# Required work
Select the lines below containing the word "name".

====== Given material

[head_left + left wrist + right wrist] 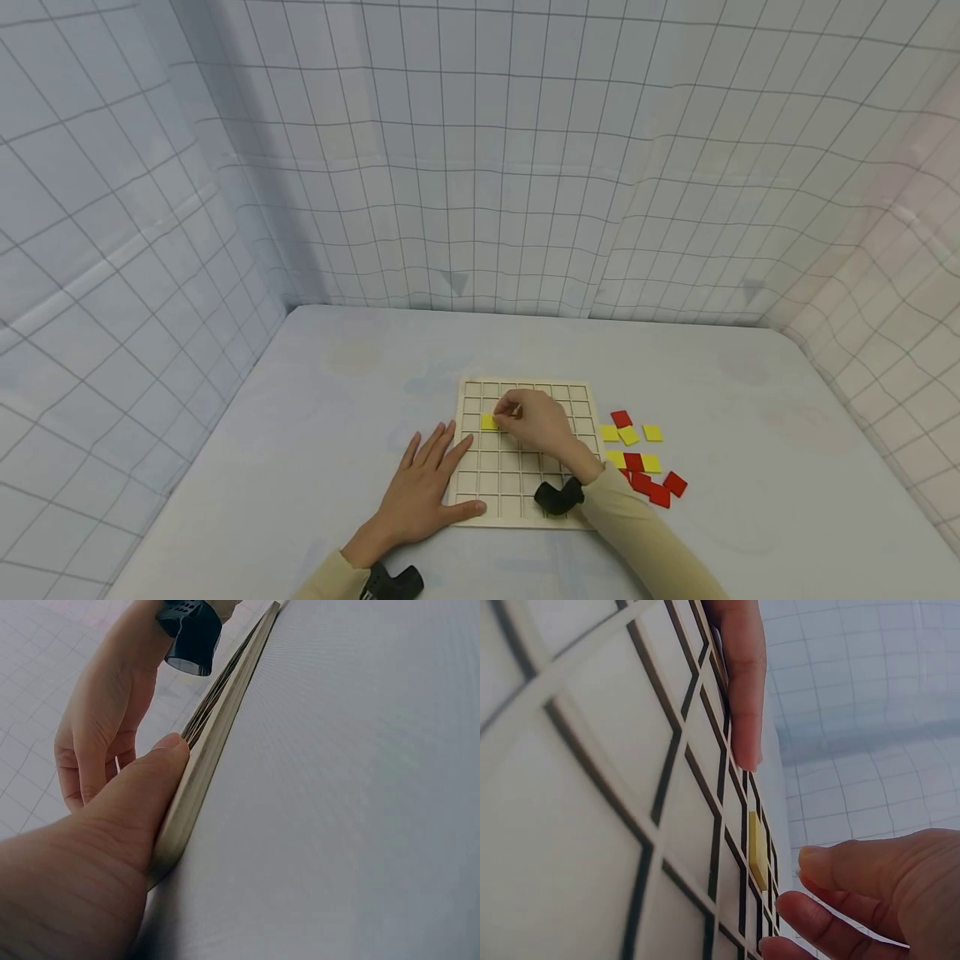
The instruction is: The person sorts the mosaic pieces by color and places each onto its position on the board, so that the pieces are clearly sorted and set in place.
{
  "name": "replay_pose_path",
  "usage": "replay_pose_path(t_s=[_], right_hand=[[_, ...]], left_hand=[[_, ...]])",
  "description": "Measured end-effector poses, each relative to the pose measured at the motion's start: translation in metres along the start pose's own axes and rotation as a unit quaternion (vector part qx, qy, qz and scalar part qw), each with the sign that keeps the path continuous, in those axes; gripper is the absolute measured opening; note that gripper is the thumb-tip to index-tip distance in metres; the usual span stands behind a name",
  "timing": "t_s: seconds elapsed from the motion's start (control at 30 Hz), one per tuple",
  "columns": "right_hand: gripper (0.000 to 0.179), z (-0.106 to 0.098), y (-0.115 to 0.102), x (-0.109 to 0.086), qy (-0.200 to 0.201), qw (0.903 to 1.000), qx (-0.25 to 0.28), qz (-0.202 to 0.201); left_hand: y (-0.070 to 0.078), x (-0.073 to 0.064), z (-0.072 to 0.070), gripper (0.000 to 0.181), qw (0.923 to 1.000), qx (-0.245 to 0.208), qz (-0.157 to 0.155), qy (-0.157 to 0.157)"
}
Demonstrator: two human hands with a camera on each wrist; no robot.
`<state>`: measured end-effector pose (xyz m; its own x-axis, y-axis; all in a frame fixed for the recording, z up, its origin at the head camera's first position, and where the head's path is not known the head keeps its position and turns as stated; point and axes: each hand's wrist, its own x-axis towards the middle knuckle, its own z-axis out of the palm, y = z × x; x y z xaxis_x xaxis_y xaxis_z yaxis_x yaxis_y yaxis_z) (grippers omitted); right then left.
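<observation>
A pale board [525,520] with a raised grid of square cells lies on the table. One yellow square tile [488,422] sits on it in the upper left part; in the right wrist view the tile [757,851] stands slightly proud of the grid. My right hand [534,419] is over the board beside this tile, its thumb and fingertips bent, parted and holding nothing in the right wrist view. Fingers spread, my left hand [423,492] lies at the board's left edge, and its thumb [154,776] rests on the near edge.
Right of the board lie loose yellow tiles [652,432] and red tiles [675,483], several of each, some touching or overlapping. My right forearm [637,529] crosses the board's near right corner and hides part of it. A grid-patterned white curtain [480,208] stands behind the table.
</observation>
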<state>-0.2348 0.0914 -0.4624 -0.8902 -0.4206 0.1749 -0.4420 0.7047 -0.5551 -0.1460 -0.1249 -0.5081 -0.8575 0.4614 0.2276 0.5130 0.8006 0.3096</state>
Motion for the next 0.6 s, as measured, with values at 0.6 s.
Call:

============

# Answer for the task
  "name": "replay_pose_path",
  "description": "Measured end-effector poses, each relative to the pose measured at the motion's start: translation in metres along the start pose's own axes and rotation as a unit quaternion (vector part qx, qy, qz and scalar part qw), each with the sign that keeps the path continuous, in those axes; gripper is the absolute measured opening; note that gripper is the thumb-tip to index-tip distance in metres; the usual span stands behind a name",

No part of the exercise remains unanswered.